▸ **About this task**
Every line that contains "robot" must be located and copied from the data.

[Stored data entries]
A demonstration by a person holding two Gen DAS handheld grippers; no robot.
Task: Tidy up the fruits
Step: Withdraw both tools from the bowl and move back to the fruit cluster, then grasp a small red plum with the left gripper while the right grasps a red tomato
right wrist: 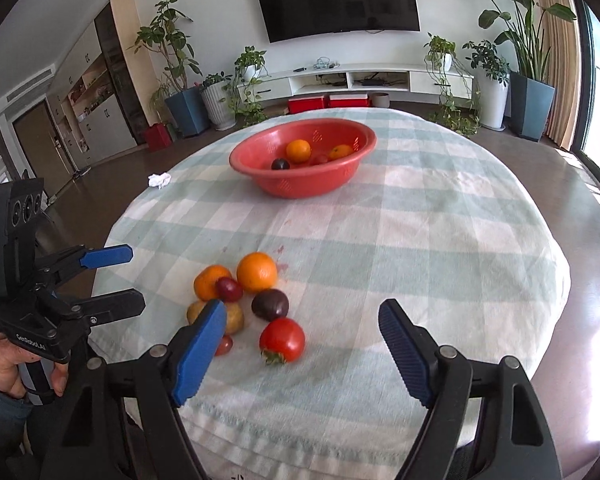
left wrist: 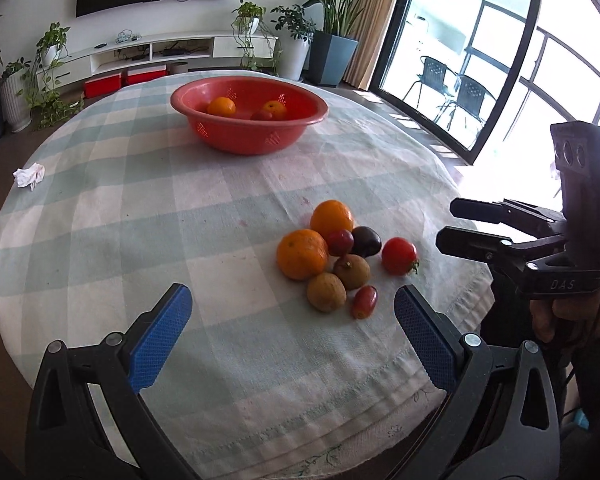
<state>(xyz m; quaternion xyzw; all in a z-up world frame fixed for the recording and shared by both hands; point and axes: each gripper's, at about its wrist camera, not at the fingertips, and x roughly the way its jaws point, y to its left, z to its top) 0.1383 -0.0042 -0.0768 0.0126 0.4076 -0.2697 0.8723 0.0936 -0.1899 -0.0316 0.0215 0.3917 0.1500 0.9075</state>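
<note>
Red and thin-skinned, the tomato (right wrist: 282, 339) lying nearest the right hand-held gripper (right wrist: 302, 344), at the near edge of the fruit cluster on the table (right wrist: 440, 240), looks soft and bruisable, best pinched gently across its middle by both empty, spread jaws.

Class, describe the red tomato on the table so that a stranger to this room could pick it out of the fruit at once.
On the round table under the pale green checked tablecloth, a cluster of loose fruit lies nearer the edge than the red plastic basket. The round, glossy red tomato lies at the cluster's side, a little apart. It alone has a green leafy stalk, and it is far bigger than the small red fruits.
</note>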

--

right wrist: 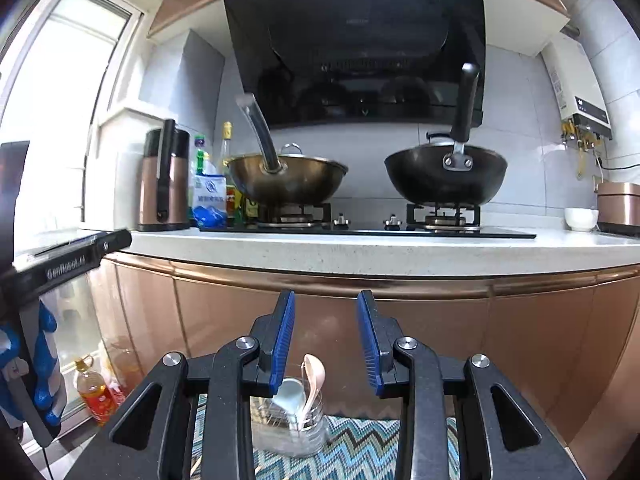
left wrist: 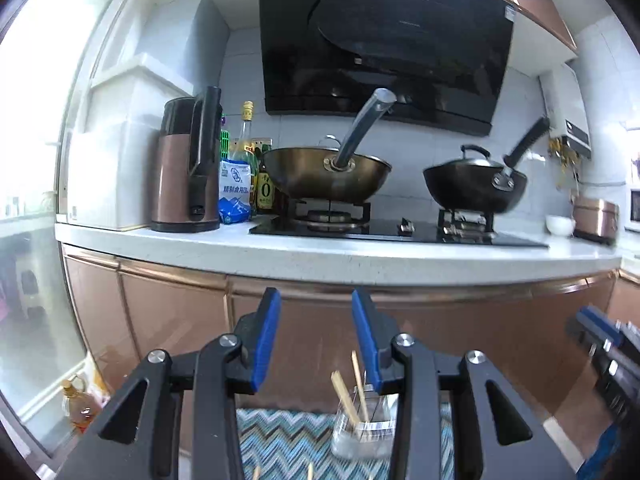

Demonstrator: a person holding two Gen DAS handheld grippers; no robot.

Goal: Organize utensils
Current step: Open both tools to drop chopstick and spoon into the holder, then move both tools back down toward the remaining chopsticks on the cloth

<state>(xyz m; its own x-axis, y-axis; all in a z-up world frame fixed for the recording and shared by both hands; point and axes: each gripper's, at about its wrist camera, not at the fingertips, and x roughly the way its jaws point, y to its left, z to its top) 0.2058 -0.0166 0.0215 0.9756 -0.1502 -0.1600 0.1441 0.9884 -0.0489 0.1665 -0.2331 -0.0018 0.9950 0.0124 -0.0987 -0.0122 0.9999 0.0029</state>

▸ **Completed exercise**
A demonstration by a person holding two Gen DAS handheld grippers; no robot.
Demonstrator: a person holding two Gen DAS handheld grippers; no robot.

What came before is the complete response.